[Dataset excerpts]
*** Block opens ***

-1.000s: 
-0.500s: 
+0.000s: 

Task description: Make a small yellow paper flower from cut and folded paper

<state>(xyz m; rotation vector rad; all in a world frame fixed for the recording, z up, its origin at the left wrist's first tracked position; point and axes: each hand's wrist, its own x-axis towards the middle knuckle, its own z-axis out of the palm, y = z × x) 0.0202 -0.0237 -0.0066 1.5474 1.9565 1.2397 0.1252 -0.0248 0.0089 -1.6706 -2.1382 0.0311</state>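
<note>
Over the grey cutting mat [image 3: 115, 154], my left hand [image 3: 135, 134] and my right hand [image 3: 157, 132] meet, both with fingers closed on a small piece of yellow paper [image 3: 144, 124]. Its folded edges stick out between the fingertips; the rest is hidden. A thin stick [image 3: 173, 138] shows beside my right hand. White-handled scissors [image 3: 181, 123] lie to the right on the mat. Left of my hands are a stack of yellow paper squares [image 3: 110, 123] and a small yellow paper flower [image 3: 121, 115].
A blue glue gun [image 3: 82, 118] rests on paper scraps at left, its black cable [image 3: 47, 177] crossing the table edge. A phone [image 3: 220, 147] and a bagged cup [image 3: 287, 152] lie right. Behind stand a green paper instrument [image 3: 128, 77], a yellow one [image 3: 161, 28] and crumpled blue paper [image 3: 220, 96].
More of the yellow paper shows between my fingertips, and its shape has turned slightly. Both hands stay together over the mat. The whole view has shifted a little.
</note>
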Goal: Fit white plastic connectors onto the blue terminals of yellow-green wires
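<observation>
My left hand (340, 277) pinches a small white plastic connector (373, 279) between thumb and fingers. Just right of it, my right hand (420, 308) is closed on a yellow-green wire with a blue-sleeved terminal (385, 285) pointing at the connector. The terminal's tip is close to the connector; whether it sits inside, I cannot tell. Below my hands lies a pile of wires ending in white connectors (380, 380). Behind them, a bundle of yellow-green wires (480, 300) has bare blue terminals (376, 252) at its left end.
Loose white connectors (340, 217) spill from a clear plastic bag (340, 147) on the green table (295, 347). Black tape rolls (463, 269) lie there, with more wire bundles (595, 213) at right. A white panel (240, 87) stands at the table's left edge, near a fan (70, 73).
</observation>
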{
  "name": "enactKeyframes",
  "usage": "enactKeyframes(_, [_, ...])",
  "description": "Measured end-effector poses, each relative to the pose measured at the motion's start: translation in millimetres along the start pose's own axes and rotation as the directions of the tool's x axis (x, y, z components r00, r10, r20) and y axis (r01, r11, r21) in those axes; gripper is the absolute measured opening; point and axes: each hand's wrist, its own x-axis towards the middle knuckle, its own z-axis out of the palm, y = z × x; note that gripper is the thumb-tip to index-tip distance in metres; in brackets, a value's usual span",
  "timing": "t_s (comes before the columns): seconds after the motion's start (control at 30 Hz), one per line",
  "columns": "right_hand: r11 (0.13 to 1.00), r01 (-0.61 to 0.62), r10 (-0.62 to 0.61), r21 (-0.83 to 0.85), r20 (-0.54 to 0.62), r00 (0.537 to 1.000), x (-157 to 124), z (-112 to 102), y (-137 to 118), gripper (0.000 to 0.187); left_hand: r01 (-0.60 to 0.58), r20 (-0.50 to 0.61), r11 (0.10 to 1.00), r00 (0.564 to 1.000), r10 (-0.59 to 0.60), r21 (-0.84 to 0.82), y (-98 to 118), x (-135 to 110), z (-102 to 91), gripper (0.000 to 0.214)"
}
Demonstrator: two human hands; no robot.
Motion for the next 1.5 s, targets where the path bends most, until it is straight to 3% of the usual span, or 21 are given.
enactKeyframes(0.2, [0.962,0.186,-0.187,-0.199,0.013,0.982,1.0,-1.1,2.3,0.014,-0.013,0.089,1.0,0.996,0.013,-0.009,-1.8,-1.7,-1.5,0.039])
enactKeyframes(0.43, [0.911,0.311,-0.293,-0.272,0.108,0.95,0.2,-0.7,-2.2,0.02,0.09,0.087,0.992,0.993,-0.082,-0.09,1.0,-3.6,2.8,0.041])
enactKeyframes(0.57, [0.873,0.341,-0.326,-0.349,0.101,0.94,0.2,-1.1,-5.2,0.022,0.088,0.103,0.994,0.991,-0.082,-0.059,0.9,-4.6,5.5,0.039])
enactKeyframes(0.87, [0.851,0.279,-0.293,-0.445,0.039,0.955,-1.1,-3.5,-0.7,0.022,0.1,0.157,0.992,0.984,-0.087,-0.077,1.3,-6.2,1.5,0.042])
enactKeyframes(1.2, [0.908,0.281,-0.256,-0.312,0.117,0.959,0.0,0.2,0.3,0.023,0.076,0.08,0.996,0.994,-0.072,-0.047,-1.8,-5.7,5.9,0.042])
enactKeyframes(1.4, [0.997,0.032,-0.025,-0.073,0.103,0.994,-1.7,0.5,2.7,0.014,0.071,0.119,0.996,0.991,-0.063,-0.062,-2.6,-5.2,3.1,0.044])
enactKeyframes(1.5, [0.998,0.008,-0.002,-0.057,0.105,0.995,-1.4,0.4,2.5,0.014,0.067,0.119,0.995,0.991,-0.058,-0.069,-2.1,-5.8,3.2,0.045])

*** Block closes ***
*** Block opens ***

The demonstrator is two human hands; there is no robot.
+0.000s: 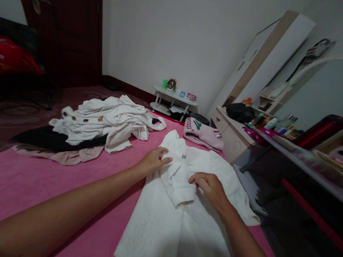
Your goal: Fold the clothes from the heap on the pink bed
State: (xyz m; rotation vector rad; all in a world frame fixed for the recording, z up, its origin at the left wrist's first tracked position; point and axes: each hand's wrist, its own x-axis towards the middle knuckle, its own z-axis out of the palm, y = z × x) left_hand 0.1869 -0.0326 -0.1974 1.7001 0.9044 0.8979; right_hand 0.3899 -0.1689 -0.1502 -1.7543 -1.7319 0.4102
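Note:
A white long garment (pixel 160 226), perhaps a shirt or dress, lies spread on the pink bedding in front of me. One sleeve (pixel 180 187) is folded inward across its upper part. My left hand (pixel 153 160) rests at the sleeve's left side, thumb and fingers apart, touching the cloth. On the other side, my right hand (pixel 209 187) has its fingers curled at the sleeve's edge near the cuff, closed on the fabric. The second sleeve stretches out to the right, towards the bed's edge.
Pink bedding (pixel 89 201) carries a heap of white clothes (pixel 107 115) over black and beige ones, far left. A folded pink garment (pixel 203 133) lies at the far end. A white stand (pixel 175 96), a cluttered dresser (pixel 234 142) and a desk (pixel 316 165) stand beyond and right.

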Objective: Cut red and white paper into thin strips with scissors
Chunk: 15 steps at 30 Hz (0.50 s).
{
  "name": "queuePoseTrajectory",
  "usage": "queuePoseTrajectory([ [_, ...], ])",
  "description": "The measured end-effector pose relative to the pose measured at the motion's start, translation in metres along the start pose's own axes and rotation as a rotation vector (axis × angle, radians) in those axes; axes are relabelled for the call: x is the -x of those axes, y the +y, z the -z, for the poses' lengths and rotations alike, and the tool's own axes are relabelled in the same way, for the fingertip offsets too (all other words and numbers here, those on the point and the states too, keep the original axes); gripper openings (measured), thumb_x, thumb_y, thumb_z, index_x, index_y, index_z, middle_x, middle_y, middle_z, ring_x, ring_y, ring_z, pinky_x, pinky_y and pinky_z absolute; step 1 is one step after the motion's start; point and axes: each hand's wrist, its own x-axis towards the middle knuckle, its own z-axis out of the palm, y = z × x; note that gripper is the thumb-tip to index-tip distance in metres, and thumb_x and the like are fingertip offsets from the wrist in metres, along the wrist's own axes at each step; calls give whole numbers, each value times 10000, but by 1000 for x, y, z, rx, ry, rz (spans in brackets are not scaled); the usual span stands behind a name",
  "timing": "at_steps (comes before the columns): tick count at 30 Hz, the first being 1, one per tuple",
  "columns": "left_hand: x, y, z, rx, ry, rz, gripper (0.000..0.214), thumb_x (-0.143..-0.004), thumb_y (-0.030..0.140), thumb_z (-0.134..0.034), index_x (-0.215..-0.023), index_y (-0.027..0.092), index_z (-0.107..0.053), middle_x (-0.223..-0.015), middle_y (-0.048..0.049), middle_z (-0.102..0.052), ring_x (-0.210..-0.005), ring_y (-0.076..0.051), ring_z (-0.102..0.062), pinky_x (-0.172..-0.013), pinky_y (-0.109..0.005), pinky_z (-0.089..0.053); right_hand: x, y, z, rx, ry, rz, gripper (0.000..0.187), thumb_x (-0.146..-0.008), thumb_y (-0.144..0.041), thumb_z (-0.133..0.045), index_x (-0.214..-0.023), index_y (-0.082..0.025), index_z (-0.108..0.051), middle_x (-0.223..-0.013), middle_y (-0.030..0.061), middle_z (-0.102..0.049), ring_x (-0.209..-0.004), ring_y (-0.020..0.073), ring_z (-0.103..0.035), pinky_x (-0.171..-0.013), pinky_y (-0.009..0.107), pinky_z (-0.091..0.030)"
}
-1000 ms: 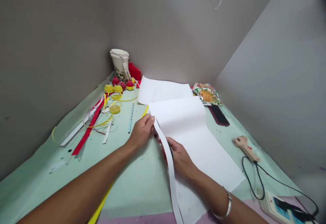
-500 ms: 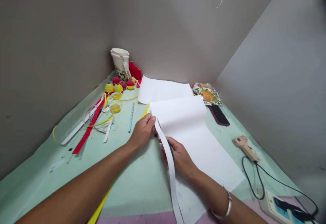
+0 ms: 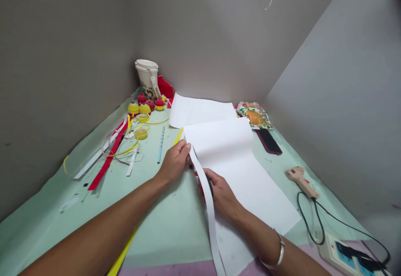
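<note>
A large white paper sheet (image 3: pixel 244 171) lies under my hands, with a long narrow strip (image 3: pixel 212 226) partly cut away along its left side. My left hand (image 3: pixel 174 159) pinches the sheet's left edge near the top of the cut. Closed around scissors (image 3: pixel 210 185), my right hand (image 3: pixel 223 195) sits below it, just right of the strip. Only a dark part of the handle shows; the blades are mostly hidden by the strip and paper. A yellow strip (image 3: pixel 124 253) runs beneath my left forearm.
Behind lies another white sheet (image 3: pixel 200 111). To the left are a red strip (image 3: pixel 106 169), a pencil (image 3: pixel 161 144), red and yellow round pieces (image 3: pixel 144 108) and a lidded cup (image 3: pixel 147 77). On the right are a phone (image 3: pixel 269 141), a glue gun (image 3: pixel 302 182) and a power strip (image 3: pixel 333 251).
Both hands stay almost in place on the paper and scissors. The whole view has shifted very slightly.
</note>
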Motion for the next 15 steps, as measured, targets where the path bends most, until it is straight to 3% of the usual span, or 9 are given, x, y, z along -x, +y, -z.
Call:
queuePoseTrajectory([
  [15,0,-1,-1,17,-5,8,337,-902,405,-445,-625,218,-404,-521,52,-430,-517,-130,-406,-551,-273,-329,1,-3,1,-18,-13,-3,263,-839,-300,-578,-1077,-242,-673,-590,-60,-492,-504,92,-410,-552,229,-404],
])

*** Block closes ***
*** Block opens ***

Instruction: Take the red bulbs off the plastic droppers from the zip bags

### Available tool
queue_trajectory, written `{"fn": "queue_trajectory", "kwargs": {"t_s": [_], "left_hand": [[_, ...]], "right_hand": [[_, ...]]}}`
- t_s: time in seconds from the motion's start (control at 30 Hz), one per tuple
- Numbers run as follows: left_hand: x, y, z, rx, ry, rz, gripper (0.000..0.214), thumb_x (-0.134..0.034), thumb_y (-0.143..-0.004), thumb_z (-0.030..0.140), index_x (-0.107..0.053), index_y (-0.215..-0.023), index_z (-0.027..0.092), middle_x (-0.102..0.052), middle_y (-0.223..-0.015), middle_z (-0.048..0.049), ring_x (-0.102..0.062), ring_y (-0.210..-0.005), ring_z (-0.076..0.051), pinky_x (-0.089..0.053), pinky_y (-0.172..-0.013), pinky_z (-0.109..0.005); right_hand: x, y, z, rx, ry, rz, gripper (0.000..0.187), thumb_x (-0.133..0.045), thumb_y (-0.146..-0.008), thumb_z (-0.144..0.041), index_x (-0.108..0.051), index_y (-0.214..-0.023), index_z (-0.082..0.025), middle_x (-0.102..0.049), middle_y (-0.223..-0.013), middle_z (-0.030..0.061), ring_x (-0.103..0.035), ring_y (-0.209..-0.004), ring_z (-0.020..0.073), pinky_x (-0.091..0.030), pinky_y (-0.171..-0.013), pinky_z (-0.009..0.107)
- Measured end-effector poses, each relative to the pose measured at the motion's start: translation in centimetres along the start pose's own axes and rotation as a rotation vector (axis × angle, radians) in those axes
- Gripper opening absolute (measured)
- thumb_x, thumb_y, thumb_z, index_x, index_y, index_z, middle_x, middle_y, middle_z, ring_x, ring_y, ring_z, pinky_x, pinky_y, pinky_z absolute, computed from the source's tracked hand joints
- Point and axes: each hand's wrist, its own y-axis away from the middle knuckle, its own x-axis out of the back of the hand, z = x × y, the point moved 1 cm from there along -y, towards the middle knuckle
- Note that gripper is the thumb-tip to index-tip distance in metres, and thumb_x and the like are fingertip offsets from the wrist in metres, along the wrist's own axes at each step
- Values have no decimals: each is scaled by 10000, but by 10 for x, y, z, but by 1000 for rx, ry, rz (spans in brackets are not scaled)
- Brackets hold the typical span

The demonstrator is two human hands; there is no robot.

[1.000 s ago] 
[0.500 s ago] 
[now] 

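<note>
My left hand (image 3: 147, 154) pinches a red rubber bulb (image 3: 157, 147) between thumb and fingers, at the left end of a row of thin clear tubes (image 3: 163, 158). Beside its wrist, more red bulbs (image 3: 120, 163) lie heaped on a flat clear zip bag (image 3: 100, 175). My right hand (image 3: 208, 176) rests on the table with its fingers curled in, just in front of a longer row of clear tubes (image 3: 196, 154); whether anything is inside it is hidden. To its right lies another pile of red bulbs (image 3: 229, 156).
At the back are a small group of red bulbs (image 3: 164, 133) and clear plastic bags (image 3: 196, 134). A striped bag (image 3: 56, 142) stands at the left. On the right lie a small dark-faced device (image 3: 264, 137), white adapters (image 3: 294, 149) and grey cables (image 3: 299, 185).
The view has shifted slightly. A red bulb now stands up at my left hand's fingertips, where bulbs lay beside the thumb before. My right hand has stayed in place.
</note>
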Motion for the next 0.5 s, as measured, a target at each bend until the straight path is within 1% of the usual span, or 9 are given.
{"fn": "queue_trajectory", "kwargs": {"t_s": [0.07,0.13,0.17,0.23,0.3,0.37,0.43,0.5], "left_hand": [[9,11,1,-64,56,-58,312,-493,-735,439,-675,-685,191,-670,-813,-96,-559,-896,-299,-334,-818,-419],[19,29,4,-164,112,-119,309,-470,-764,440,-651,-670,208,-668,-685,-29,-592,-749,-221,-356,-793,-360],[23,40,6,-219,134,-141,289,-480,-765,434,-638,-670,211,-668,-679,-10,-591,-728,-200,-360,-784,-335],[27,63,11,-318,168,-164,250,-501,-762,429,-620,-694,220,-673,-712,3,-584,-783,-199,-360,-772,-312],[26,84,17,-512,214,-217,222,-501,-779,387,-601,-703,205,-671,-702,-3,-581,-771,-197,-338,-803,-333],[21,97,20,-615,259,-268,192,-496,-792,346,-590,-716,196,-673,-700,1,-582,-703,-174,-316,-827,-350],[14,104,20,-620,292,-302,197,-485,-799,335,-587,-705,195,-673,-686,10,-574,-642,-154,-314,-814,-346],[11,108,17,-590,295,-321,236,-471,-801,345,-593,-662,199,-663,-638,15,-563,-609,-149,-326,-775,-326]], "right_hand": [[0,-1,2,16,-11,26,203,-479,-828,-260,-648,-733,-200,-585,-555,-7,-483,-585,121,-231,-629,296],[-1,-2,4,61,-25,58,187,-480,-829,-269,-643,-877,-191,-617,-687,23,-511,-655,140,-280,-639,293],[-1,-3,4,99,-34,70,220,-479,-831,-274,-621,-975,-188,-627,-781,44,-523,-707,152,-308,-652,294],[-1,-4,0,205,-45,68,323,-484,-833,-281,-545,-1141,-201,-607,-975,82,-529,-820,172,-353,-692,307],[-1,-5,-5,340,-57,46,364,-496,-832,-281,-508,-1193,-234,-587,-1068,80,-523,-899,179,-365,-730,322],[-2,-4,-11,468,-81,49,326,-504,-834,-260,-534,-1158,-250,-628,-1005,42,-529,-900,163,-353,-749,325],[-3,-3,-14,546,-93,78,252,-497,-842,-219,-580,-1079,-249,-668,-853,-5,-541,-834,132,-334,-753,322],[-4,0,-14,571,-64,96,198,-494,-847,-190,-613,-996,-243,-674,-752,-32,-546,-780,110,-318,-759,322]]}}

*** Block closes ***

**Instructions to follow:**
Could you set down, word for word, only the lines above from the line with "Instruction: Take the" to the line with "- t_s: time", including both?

**Result for this task:**
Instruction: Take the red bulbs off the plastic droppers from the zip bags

### Available tool
queue_trajectory, written `{"fn": "queue_trajectory", "kwargs": {"t_s": [_], "left_hand": [[_, ...]], "right_hand": [[_, ...]]}}`
- t_s: time in seconds from the motion's start (control at 30 Hz), one per tuple

Nothing more remains to be added to this answer.